(Task inputs):
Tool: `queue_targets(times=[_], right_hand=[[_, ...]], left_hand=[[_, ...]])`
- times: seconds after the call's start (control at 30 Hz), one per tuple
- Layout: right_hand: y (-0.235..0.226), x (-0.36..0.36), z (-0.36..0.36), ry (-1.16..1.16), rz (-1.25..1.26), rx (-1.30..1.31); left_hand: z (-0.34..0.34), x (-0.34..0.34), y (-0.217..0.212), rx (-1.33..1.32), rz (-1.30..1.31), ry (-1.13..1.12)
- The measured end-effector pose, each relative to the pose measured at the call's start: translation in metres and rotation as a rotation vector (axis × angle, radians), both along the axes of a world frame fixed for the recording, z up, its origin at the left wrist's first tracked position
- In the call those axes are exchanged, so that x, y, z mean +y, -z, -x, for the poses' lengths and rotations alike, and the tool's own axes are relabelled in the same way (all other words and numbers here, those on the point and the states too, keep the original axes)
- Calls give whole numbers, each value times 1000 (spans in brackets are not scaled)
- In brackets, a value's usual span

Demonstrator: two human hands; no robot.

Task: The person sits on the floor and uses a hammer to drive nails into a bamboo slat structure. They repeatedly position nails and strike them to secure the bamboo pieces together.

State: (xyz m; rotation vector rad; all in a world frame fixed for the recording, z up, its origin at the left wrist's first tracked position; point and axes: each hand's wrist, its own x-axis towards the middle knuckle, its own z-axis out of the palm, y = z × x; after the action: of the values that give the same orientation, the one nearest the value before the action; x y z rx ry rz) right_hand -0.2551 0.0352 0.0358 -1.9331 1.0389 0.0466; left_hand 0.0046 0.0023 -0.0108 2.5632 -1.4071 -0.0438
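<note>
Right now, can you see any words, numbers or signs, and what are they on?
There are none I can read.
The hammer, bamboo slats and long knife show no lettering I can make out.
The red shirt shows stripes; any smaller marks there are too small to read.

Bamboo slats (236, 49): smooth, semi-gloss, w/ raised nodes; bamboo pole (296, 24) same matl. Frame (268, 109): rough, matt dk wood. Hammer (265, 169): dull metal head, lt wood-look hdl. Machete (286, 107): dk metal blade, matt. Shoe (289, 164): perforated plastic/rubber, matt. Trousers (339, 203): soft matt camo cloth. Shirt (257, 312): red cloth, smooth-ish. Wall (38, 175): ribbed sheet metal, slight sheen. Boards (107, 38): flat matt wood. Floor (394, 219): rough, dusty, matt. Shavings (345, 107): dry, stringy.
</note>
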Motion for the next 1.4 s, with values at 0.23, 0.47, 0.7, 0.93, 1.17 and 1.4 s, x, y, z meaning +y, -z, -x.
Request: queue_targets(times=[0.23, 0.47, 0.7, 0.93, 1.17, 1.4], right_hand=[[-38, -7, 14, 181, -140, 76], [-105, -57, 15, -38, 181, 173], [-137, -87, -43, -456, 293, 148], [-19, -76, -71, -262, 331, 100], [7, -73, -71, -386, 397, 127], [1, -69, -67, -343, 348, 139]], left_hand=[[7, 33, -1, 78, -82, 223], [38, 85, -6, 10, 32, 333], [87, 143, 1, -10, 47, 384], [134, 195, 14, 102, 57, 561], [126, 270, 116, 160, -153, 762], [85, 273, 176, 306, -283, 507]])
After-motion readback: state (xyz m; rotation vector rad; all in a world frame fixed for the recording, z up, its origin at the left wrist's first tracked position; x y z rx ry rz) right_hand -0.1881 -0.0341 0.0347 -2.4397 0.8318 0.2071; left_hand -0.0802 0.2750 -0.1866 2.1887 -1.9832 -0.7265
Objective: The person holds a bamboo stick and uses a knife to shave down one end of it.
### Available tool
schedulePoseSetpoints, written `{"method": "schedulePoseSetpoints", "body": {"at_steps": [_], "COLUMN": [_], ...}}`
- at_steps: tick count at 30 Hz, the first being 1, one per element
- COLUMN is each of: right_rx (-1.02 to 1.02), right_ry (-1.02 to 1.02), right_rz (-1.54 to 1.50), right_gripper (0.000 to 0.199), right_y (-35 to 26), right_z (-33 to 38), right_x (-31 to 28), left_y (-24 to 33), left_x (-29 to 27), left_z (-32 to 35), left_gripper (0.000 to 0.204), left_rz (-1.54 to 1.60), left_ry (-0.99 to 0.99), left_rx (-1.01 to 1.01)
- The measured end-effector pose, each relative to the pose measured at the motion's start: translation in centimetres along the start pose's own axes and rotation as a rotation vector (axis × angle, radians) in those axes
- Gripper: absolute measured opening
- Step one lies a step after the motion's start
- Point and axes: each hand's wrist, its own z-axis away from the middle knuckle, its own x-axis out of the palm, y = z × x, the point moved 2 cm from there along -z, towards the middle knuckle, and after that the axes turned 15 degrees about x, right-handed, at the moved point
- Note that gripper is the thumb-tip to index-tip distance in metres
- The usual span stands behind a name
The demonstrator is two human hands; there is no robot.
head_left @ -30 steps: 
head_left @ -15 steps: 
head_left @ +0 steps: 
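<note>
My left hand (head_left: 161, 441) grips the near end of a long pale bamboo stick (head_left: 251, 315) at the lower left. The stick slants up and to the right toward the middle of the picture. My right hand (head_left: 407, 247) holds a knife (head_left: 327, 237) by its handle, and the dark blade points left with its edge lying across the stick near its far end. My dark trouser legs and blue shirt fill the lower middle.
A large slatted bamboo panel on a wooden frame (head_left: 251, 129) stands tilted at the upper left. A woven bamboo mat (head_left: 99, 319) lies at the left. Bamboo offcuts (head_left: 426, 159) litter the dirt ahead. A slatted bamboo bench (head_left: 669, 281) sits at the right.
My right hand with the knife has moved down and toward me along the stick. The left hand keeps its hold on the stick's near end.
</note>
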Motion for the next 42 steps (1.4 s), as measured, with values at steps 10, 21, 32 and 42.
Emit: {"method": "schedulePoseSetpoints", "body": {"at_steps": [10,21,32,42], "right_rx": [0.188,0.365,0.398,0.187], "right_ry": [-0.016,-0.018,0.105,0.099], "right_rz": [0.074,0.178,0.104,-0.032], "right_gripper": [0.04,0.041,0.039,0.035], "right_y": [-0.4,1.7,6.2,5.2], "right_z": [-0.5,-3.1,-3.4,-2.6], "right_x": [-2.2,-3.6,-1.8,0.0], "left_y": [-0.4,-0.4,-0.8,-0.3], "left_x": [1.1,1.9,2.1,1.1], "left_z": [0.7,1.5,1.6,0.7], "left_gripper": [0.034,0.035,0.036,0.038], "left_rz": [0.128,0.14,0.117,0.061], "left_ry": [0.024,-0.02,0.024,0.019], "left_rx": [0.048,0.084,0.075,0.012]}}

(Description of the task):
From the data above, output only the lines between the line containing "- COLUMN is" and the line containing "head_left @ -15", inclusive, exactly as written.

(Problem solution):
- COLUMN is each of: right_rx (-1.02 to 1.02), right_ry (-1.02 to 1.02), right_rz (-1.54 to 1.50), right_gripper (0.000 to 0.199), right_y (-35 to 26), right_z (-33 to 38), right_x (-31 to 28), left_y (-24 to 33), left_x (-29 to 27), left_z (-32 to 35), left_gripper (0.000 to 0.204), left_rz (-1.54 to 1.60), left_ry (-0.99 to 0.99), left_rx (-1.01 to 1.01)
- The measured end-effector pose, each relative to the pose measured at the motion's start: translation in centimetres along the start pose's own axes and rotation as a rotation vector (axis × angle, radians) in those axes
- Gripper: absolute measured opening
- Step one lies a step after the motion's start
- Point and axes: each hand's wrist, its own z-axis away from the middle knuckle, its own x-axis out of the palm, y = z × x, the point moved 2 cm from there along -z, towards the middle knuckle, and after that the axes turned 15 degrees about x, right-handed, at the moved point
- Note that gripper is the thumb-tip to index-tip distance in metres
- The usual span stands behind a name
The demonstrator is two human hands; there is no robot.
head_left @ -30 steps: 
head_left @ -15 steps: 

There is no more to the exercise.